## What is needed
In the listing below, find the line containing "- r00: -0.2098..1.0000" and the line containing "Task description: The". Repeat exactly those two lines and every line between them, nothing more.
##############################
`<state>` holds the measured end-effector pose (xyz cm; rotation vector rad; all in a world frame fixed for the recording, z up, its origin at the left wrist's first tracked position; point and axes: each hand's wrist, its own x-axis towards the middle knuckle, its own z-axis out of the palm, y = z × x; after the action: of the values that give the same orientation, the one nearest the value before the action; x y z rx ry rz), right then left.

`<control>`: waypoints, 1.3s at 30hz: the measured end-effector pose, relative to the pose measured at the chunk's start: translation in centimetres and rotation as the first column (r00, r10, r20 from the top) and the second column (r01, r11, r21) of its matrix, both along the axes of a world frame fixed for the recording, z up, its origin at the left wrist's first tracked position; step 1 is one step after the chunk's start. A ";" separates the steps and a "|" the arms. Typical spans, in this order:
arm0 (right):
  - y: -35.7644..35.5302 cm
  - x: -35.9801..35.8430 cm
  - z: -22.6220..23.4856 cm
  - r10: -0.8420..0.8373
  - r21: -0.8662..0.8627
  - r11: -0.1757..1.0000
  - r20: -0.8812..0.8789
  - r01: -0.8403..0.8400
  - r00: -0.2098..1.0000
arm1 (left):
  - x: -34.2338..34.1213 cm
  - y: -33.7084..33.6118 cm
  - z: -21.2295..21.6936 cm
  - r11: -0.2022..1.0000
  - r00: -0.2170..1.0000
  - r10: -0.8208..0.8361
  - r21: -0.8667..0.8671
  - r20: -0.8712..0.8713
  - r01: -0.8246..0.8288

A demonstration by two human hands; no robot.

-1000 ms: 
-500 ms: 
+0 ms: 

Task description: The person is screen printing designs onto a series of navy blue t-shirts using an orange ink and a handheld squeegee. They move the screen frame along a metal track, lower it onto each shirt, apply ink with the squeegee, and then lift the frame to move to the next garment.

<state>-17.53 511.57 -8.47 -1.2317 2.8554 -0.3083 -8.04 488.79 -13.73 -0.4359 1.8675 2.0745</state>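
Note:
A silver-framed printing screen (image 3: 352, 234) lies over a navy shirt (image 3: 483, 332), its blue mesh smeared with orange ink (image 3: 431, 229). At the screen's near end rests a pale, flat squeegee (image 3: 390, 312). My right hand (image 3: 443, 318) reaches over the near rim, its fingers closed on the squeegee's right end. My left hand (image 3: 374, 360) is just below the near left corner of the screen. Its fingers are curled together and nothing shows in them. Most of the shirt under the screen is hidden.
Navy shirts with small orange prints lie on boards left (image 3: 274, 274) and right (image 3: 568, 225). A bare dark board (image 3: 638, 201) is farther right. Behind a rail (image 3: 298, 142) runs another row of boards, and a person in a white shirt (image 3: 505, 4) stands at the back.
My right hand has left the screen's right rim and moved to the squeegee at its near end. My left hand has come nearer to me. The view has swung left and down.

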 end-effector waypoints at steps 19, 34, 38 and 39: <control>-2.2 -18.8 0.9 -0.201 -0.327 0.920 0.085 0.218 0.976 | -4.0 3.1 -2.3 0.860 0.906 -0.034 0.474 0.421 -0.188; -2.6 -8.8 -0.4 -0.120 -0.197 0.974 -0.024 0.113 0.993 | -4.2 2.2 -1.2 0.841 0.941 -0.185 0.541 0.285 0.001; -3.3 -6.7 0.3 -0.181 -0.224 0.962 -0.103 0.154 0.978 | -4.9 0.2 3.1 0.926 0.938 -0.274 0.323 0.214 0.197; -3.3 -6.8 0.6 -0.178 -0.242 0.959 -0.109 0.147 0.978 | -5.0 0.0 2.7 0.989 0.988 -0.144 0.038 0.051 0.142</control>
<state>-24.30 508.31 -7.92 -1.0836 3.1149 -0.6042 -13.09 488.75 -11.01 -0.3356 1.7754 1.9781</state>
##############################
## Result of this task
  - r00: -0.2098..1.0000
arm1 (left):
  - x: -34.2338..34.1213 cm
  - y: -33.7084..33.6118 cm
  - z: -21.2295..21.6936 cm
  - r11: -0.2022..1.0000
  - r00: -0.2170..1.0000
  - r10: -0.8208..0.8361
  - r21: -0.8667..0.8671
  - r20: -0.8712..0.8713
  - r01: -0.8246..0.8288

A demonstration by two human hands; no robot.

-1000 ms: 
-500 ms: 
+0 ms: 

Task description: The person is screen printing designs onto a series of navy blue t-shirts using an orange ink and a handheld squeegee. They move the screen frame along a metal track, lower it onto each shirt, apply ink with the squeegee, and then lift the frame to move to the next garment.

There's no more to the answer.